• PROVIDED RECORDS

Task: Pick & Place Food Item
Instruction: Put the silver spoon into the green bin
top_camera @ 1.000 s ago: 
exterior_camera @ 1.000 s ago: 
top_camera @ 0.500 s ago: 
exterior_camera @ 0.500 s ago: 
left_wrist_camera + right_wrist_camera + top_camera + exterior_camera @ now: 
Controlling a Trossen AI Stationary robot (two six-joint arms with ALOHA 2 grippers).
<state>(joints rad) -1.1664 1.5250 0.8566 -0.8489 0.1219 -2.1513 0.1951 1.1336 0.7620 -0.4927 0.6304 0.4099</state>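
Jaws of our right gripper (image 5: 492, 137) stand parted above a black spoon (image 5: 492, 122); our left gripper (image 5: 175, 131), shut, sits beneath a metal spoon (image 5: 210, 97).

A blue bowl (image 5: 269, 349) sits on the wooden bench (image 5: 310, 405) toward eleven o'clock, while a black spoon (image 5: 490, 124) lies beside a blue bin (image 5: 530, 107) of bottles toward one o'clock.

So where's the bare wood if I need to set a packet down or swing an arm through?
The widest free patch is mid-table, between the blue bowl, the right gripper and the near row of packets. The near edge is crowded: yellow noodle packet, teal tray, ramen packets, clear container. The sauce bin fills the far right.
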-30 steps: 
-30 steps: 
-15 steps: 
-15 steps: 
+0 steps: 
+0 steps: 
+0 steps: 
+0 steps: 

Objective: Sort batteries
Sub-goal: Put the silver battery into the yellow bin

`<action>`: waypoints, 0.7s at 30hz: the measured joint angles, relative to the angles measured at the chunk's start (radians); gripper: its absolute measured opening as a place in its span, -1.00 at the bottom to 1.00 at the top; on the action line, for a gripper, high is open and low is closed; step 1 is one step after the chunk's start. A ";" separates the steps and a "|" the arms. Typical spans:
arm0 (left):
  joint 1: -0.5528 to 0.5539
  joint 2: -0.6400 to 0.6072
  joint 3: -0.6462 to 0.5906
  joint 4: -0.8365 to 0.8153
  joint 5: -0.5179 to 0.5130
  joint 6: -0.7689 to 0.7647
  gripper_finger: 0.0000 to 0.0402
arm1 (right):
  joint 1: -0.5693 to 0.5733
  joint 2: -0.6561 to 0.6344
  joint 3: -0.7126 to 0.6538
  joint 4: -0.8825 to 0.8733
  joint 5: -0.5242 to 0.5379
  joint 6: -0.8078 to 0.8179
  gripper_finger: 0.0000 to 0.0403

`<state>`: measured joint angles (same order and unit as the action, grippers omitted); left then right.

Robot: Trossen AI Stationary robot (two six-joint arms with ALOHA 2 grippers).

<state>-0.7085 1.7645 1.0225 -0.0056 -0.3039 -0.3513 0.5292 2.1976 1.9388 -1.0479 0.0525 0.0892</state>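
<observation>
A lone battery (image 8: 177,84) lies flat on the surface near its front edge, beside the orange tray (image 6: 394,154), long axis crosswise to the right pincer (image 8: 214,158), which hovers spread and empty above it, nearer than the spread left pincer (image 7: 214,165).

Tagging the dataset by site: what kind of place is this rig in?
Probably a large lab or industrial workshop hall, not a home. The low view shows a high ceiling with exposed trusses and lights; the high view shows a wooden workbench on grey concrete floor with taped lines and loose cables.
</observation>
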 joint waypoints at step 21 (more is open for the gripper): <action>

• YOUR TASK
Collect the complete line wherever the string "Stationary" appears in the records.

• TASK RESULT
Controlling a Trossen AI Stationary robot (two six-joint arms with ALOHA 2 grippers).
Robot: Trossen AI Stationary robot (two six-joint arms with ALOHA 2 grippers).

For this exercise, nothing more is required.